February 18, 2006 by spankleberry

I had read this before, but I wanted to read it again, and gee, didn’t I deserve a treat for finishing my schoolwork ahead of time? yes I did.

Jimmy Corrigan: The Smartest Kid on Earth, by Chris Ware, is a stupendous “little” book packed full of psyche. The plot jumps between three generations of poor – to nonexistent fathering, and the handed-down repercussions, culminating in Jimmy Corrigan, the most pathetic man on earth. It’s really painful as a reader, to just have to sit through this train wreck of impotent lives, to witness such a domination of fear and fantasy. Needless to say, it really struck a chord with my younger years. I’d definitely put this book on the “must read” list, especially if you’re not a usual to the world of comics. Oh, ahem, I mean graphic novels, adults are supposed to call em. And they’re action figures, not dolls. Though I heard that differentiation was to get around doll import/export tariffs, not to get past gender bias. Don’t know the truth, you’ll have to google that’n up yourself.

OH sorry I got sidetracked! first time for everything, right?

right SO.. Chris Ware’s art is so simple and iconographic- like the Hemingway of visual novels- and it’s surprising the range of emotion and strained nuance that can be stuffed into the blocky characters, but it’s there, and you’ll wish it wasn’t. Ware subdivides and further subdivides his panels when you fall into a microcosm of the history leading up to a point, or a characters thoughts or fantasies wedged into pages until the panels are less than 1 inch square- but the simplicity of the art lends itself to fitting the characters into whatever space is available, though honestly it doesn’t even touch on some of his previous work, such as Quimby Mouse, where a double-sized sheet could be filled with 1/2-1/4″ panels, taking over 1/2 an hour to get through one page.

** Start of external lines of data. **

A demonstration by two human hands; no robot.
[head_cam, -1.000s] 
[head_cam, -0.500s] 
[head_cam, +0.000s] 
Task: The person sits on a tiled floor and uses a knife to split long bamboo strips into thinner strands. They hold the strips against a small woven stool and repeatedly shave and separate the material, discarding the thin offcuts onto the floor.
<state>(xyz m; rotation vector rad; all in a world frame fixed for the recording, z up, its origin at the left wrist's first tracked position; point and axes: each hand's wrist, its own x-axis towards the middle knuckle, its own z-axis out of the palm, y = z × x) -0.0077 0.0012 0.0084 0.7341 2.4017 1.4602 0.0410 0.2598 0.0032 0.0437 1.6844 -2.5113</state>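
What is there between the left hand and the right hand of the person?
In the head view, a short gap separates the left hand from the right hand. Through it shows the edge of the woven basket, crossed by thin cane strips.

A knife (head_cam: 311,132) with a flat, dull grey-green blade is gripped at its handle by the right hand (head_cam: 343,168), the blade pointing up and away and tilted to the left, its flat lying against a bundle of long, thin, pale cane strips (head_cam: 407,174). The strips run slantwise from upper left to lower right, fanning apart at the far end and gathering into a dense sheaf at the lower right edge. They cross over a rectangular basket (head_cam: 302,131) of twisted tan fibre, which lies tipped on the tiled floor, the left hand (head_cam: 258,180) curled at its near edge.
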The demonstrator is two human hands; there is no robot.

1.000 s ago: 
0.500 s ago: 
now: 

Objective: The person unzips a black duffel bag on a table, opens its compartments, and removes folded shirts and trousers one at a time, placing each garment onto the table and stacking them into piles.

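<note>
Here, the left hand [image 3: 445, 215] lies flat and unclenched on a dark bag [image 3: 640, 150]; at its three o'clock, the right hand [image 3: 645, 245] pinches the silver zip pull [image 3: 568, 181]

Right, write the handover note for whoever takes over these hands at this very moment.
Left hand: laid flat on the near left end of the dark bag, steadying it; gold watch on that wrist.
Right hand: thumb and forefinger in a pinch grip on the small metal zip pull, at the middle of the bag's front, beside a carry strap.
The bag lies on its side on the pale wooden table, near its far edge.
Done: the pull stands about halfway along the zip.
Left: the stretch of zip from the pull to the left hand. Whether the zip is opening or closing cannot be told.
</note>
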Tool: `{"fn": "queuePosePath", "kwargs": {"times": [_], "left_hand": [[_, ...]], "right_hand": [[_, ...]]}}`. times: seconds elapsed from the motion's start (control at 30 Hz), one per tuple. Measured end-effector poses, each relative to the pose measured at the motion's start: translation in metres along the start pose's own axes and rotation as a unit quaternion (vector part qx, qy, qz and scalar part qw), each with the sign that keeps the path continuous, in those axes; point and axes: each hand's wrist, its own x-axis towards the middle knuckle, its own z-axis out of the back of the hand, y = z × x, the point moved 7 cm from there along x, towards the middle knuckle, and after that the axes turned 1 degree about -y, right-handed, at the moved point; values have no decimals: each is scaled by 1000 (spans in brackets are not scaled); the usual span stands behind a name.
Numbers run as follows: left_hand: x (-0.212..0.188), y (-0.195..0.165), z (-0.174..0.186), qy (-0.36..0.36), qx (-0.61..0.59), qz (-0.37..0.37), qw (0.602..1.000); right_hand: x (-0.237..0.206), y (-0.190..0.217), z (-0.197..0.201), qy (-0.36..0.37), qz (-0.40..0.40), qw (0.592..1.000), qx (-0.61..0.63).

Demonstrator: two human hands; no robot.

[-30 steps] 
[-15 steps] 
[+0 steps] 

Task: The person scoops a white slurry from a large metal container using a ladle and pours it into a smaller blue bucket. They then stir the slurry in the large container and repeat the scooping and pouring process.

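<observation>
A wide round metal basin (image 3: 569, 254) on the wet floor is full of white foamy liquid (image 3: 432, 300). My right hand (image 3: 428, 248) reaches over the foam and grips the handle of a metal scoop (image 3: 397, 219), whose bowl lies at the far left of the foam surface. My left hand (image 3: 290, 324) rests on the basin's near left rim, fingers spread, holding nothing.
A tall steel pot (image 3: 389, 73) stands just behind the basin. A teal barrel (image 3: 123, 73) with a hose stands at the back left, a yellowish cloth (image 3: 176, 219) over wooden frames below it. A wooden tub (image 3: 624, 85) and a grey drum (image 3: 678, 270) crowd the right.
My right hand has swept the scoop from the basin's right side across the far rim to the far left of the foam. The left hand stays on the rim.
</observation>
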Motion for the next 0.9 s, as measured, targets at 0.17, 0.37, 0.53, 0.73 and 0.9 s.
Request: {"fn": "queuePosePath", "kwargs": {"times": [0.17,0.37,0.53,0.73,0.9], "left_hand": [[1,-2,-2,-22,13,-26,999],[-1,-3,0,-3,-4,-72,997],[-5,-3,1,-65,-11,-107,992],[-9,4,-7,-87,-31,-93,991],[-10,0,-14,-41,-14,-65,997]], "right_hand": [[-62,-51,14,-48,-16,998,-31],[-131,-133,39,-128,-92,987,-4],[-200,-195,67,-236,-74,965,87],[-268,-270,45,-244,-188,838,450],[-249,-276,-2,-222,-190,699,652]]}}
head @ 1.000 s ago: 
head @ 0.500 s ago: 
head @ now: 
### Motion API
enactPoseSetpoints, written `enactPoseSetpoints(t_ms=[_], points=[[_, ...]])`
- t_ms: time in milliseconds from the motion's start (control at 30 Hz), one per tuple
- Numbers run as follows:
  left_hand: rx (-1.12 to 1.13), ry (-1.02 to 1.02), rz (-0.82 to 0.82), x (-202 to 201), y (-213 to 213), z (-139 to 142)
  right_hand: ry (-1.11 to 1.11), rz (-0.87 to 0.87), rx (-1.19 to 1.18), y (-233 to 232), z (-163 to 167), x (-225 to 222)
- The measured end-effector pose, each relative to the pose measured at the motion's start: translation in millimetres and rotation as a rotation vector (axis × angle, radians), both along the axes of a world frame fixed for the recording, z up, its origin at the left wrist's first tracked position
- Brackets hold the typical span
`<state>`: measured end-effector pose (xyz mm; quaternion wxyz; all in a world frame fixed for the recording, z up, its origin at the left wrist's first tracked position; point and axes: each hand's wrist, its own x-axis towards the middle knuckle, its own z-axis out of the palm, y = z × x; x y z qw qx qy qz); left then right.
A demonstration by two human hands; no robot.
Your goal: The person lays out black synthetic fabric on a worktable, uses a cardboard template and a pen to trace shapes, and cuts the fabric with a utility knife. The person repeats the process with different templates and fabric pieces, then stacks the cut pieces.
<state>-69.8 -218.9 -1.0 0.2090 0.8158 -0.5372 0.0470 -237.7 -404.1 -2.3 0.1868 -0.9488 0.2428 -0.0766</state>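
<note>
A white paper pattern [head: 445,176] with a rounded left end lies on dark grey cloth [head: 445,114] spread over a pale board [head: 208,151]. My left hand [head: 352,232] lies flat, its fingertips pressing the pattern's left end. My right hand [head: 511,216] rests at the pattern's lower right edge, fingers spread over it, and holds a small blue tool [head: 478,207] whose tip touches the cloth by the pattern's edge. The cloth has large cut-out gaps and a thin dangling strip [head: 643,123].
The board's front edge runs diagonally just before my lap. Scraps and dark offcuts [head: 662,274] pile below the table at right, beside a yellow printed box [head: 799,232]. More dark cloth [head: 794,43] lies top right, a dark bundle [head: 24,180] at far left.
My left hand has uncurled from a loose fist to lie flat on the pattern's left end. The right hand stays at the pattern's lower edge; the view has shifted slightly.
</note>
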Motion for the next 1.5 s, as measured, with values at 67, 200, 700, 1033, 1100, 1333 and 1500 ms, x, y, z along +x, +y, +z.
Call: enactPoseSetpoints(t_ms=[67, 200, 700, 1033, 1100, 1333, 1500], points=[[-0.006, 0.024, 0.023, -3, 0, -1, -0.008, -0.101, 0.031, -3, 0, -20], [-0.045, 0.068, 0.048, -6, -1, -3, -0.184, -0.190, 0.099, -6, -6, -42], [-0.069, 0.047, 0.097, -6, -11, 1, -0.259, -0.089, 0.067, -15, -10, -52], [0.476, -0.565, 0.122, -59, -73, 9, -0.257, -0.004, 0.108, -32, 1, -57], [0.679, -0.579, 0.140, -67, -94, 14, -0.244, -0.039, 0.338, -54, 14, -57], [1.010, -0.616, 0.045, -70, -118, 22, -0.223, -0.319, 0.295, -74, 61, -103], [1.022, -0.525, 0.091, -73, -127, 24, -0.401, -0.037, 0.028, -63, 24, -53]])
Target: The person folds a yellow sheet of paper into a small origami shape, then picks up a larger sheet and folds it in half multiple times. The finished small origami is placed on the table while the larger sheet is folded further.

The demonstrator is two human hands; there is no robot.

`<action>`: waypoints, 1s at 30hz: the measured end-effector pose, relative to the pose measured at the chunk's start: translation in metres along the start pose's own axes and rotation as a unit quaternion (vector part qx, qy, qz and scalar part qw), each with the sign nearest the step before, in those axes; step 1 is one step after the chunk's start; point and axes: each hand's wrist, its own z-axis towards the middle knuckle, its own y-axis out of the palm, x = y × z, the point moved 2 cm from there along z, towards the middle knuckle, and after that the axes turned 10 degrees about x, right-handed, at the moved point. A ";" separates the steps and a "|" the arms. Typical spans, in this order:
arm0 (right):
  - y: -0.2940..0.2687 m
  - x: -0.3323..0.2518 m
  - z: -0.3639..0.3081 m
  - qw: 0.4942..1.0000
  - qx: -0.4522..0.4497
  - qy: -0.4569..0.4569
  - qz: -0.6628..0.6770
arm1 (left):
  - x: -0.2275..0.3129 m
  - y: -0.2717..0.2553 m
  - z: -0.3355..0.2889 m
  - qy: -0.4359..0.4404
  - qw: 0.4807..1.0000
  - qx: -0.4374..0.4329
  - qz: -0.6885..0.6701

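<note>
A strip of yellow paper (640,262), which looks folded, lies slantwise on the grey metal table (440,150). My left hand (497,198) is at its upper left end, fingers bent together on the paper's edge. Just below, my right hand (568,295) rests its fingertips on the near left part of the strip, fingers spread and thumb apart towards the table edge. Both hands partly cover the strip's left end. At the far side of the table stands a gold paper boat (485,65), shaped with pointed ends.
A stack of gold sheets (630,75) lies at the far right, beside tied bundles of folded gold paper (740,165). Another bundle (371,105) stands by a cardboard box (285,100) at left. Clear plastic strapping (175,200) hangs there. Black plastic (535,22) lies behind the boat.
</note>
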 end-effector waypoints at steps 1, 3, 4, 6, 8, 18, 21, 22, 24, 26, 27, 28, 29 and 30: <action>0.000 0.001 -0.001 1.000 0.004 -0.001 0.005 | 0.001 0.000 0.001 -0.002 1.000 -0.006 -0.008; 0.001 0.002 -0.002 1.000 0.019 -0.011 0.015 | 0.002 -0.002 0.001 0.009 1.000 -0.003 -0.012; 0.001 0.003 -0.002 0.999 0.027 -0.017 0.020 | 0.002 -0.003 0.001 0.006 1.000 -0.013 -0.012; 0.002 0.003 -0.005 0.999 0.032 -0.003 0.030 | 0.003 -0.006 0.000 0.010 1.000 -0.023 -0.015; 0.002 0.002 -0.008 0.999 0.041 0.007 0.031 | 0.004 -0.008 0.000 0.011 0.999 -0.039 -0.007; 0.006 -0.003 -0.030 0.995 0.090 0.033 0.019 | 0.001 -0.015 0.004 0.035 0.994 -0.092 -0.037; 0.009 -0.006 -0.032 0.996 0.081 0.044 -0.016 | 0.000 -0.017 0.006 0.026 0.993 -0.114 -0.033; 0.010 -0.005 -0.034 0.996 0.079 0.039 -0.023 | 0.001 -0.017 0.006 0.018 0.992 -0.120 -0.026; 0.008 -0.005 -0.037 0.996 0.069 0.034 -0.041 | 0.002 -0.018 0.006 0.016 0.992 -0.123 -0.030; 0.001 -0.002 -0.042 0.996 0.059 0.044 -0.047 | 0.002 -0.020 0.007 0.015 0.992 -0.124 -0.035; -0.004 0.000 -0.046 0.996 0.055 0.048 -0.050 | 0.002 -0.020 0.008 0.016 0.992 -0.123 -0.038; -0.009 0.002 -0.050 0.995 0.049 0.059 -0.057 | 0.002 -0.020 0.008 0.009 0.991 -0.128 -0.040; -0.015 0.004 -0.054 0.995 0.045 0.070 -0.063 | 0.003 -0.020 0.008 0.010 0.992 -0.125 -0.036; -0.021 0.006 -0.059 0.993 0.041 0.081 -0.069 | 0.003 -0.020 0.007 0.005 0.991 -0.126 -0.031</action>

The focus here in Jimmy Corrigan is on revealing the narrative of parental relationships, and the chance for Ware to expel some of his own (not-quite-but-close) autobiographical demons. Unfortunately, as such, there’s less of the great iconic pictographic relationship charts that serve as a narrative puzzle that I have grown to absolutely adore in Ware’s work. What follows is an example of such a diagram, that actually compresses the whole 280 page history of the Corrigan legacy into one page. Because I’m so sexy, I took a craptastic picture with my digicam and flashed it up in under 2 hours for all you lovelies, with a nice magnifying glass and turn the page- functionalities, because I love both you and chris ware so much that I think you all should meet one day .

to be fair, it’s not for everyone.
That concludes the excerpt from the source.